Announcement

Collapse
No announcement yet.
X
  • Filter
  • Time
  • Show
Clear All
new posts

  • mcc, clogit

    Hello

    We conducted a matched case control study.

    For each case, 2 control subjects are matched.
    These 2 control subjects are from 2 different clusters.
    ---------------------------------------------------
    Data:

    group case control_clust1 control_clust2
    1 exposed non-exp non-exp
    2 exposed non-exp non-exp
    3 non-exp non-exp non-exp
    4 non-exp non-exp non-exp
    5 non-exp non-exp non-exp
    6 non-exp non-exp non-exp
    7 non-exp non-exp non-exp
    8 non-exp non-exp non-exp
    9 non-exp non-exp non-exp
    10 non-exp non-exp non-exp
    11 non-exp non-exp non-exp
    ---------------------------------------------------

    First, I compared between case and control_clust1,
    to see the effect of exposure, as in:

    . mcci 2 9 0 11

    | Controls |
    Cases | Exposed Unexposed | Total
    -----------------+------------------------+------------
    Exposed | 2 9 | 11
    Unexposed | 0 11 | 11
    -----------------+------------------------+------------
    Total | 2 20 | 22

    McNemar's chi2(1) = 9.00 Prob > chi2 = 0.0027
    Exact McNemar significance probability = 0.0039

    Proportion with factor
    Cases .5
    Controls .0909091 [95% Conf.

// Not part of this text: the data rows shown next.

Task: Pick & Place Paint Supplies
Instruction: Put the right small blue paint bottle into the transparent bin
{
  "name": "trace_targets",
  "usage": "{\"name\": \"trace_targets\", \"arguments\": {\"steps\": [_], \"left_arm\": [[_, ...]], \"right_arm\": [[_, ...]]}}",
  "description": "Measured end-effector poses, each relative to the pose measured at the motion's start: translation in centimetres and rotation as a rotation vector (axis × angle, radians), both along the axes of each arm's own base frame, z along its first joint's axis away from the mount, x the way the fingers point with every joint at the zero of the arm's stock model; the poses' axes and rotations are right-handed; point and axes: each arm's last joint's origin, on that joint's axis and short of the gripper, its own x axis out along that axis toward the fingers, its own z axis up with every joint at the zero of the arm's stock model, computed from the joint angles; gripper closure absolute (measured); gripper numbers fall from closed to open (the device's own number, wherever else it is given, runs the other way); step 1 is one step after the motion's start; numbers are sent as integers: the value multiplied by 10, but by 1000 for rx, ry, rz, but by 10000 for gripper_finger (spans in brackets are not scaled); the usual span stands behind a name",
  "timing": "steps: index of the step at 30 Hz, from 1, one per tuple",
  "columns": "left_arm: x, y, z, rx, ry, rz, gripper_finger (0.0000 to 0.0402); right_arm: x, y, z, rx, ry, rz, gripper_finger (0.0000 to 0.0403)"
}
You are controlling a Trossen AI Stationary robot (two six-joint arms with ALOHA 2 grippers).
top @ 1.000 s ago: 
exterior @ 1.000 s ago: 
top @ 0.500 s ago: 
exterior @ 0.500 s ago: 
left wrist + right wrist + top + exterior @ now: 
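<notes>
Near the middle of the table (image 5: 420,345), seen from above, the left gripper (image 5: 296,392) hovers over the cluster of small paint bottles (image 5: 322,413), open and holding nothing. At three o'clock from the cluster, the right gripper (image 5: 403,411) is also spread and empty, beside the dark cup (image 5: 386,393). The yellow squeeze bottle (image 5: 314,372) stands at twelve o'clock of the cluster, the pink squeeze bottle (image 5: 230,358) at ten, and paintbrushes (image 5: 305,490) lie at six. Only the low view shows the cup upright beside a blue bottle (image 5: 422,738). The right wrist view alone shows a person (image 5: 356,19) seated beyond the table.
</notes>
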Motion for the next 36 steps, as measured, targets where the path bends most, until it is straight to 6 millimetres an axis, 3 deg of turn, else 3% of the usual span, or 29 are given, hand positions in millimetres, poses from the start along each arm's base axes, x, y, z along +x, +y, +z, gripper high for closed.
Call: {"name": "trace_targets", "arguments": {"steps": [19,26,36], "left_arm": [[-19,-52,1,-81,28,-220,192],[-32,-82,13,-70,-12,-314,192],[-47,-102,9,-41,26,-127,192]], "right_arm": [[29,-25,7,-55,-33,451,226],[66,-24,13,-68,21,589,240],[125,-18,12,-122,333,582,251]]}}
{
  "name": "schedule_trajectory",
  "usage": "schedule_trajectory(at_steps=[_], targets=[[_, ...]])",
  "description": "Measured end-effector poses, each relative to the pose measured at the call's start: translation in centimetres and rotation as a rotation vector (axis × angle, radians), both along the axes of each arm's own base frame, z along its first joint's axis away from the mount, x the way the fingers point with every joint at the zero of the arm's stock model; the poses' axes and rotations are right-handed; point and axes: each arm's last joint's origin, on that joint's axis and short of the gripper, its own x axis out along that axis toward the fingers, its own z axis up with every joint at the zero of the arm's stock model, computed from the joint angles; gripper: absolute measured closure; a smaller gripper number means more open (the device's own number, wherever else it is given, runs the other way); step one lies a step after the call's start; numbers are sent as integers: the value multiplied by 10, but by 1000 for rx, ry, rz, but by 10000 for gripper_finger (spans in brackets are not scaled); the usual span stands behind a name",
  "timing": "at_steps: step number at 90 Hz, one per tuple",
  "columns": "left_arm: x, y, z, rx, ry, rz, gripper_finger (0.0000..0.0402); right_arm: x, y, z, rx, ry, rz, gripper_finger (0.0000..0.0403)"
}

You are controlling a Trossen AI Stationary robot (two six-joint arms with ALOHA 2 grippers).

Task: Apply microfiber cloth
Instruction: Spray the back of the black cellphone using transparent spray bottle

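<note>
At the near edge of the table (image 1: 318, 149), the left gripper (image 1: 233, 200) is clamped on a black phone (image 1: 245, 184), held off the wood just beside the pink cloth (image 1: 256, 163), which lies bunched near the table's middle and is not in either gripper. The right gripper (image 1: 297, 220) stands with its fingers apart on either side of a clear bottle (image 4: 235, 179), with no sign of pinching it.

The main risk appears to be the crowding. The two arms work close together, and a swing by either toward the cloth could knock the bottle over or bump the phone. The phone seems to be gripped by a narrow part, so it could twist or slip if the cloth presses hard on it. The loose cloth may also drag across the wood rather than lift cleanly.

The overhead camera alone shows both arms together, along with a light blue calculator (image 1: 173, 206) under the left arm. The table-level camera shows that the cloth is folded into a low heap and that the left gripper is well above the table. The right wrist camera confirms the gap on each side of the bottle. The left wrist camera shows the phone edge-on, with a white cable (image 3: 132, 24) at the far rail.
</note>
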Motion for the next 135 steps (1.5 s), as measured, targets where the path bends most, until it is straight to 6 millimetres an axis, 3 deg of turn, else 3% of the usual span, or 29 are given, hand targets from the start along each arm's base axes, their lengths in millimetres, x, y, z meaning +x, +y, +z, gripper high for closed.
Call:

Interval]
    --------- --------------------
    difference .4090909 .158186 .6599959
    ratio 5.5 1.570118 19.26607
    rel. diff. .45 .2319678 .6680322

    odds ratio . 1.973826 . (exact)

    Naturally, comparison between case and control_clust2
    generates the same result.

    Q1. Can I describe this result in the manuscript as
    "OR = 1.97 (P<0.0027) based upon McNemar's chi square"?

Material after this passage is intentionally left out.